◆ Work item ◆
Restrict the output to the lines below starting at the one that contains "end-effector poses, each" and ending at the one that contains "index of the", and restate them word for word, both ends included.
☆ ☆ ☆ ☆
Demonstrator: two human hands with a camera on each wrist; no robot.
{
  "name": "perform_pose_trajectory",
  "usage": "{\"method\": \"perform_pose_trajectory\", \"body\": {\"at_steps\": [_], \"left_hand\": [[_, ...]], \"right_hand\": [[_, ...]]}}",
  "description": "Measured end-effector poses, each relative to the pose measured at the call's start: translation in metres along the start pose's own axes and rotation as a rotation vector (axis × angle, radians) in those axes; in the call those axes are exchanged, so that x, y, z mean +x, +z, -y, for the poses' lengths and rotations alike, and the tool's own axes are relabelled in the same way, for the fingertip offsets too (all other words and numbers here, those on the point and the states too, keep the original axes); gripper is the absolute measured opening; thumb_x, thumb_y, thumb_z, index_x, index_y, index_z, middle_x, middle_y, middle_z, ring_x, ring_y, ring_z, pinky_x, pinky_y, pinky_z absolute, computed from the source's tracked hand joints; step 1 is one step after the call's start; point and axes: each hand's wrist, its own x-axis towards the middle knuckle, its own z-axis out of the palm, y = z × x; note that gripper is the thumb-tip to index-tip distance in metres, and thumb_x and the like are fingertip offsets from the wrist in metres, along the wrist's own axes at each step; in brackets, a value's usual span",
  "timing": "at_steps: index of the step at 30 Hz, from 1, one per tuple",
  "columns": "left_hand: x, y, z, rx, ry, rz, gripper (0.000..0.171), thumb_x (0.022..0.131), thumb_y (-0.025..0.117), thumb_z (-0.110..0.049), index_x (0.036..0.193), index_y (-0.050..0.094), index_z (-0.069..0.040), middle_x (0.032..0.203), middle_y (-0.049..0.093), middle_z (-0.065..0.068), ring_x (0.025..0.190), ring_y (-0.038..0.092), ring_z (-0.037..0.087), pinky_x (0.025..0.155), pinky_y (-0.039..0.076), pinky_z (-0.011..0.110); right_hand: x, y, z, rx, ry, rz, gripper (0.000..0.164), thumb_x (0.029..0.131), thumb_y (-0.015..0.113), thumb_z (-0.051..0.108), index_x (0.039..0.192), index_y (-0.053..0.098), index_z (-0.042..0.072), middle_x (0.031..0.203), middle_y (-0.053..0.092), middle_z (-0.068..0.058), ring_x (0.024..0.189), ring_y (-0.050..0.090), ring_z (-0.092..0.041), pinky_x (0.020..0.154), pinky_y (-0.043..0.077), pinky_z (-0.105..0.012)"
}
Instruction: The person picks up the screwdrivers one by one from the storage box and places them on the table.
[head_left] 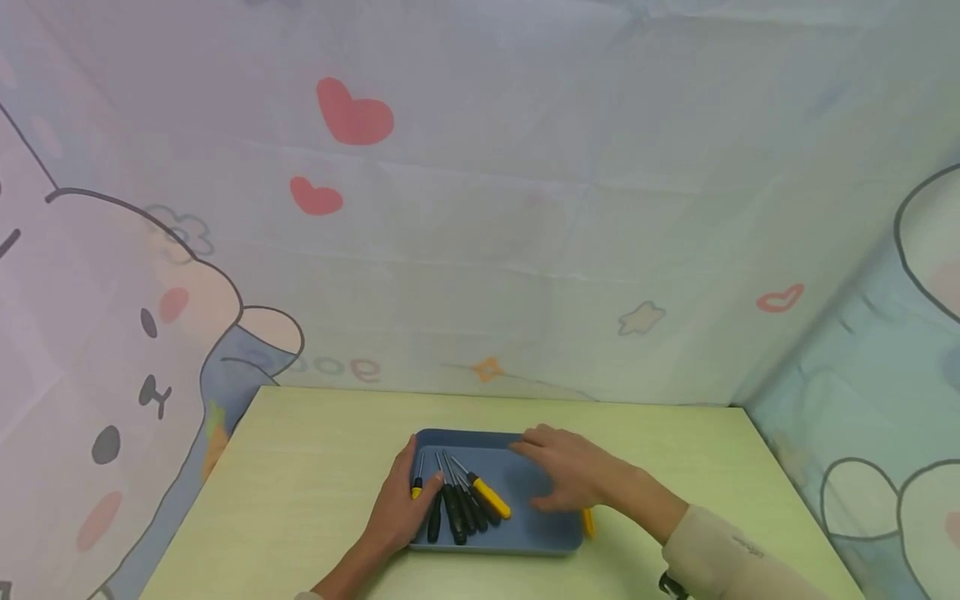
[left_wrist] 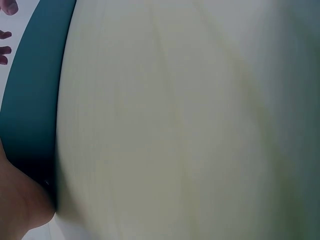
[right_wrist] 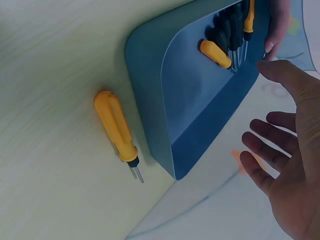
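My left hand grips the left side of a blue-grey tray, its thumb reaching over the rim. Inside, toward the left, lie several screwdrivers with black handles, one with a yellow handle, and a yellow-and-black one partly behind the thumb. Over the tray's right part hovers my right hand, fingers spread and holding nothing. Just outside the right wall, a yellow screwdriver rests on the table, partly hidden in the head view. The left wrist view catches only the tray's outer wall and part of the hand.
A pale wooden table carries the tray near its front middle. Behind it hangs a cloth backdrop printed with hearts and cartoon animals, which also covers both sides.
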Motion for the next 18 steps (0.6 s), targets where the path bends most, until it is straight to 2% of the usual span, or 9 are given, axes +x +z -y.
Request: {"method": "perform_pose_trajectory", "body": {"at_steps": [8, 18], "left_hand": [[0.0, 0.001, 0.0, 0.012, -0.004, -0.003, 0.085, 0.107, 0.059, -0.048, 0.17, 0.019, -0.008, 0.172, 0.027, 0.02, 0.155, 0.031, 0.043, 0.121, 0.031, 0.064], [0.0, 0.002, 0.001, 0.016, 0.004, -0.018, 0.085, 0.107, 0.06, -0.049, 0.169, 0.022, -0.006, 0.171, 0.028, 0.02, 0.156, 0.03, 0.043, 0.122, 0.03, 0.063]], "right_hand": [[0.006, 0.005, 0.002, 0.009, -0.014, 0.0, 0.081, 0.087, 0.085, 0.044, 0.153, 0.055, 0.009, 0.15, 0.057, -0.007, 0.132, 0.055, -0.025, 0.106, 0.052, -0.046], [0.017, 0.013, -0.001, 0.015, -0.015, 0.018, 0.086, 0.085, 0.087, 0.044, 0.157, 0.051, 0.013, 0.156, 0.053, -0.003, 0.137, 0.052, -0.025, 0.108, 0.051, -0.047]]}}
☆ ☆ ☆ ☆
◆ The completed task ◆
  "description": "Measured end-effector poses, each relative to the pose measured at the call's start: translation in metres along the start pose's own axes and rotation as a rotation vector (axis × angle, radians) in those axes; in the call those axes are exchanged, so that x, y, z mean +x, +z, -y, for the poses' lengths and rotations alike, and the tool's own axes are relabelled in the same way, for the fingertip offsets too (all other words and numbers here, those on the point and the states too, keep the original axes); gripper is the absolute measured opening; thumb_x, thumb_y, thumb_z, index_x, index_y, index_z, middle_x, middle_y, middle_z, ring_x, ring_y, ring_z, pinky_x, pinky_y, pinky_z absolute, computed from the source's tracked hand joints; step 1 is one step after the call's start; point and axes: each hand's wrist, its own x-axis towards the middle knuckle, its own z-axis out of the palm, y = z × x; note that gripper is the thumb-tip to index-tip distance in metres, and thumb_x and the like are fingertip offsets from the wrist in metres, along the wrist's own axes at each step; in brackets, a value's usual span",
  "timing": "at_steps: index of the step at 30 Hz, from 1, one per tuple",

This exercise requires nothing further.